Tally the lines below that contain the word "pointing", then give the tally and nothing more.

(COLLECTED MATERIAL):
════════════════════

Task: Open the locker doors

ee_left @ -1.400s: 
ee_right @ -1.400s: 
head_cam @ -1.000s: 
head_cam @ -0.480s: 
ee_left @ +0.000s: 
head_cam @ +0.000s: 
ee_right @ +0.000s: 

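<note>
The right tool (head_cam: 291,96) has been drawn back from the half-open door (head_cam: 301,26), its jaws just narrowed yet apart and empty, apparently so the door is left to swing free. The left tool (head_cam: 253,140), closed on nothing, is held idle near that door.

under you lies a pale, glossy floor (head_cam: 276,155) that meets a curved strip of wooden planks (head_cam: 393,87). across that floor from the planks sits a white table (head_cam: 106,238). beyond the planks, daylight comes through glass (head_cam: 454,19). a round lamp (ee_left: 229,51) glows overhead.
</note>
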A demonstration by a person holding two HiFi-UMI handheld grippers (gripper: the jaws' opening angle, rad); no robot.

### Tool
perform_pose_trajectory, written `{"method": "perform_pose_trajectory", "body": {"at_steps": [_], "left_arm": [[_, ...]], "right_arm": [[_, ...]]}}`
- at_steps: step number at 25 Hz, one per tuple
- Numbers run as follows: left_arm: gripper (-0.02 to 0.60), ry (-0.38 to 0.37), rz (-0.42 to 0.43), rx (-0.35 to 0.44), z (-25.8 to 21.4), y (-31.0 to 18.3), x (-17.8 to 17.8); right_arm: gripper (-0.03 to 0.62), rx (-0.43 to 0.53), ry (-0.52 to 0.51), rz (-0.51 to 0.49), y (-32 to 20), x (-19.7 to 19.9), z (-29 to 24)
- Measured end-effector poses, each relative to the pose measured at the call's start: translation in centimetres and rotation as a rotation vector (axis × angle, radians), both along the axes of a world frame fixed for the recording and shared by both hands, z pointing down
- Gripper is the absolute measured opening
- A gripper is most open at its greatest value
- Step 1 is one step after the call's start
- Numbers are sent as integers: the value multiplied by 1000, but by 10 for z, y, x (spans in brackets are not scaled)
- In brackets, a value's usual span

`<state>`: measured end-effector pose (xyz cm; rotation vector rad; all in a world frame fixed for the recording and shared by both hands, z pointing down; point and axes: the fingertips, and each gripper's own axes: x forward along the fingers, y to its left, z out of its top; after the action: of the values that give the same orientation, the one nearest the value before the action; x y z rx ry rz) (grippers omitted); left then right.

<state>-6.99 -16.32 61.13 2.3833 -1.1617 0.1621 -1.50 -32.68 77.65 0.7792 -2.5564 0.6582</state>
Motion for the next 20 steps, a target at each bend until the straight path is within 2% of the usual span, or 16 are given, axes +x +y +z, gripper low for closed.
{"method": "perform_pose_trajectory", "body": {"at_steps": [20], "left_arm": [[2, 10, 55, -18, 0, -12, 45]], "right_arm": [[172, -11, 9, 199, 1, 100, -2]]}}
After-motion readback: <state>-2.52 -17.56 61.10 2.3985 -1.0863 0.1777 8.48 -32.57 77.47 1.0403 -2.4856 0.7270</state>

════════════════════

(ANSWER BOX): 2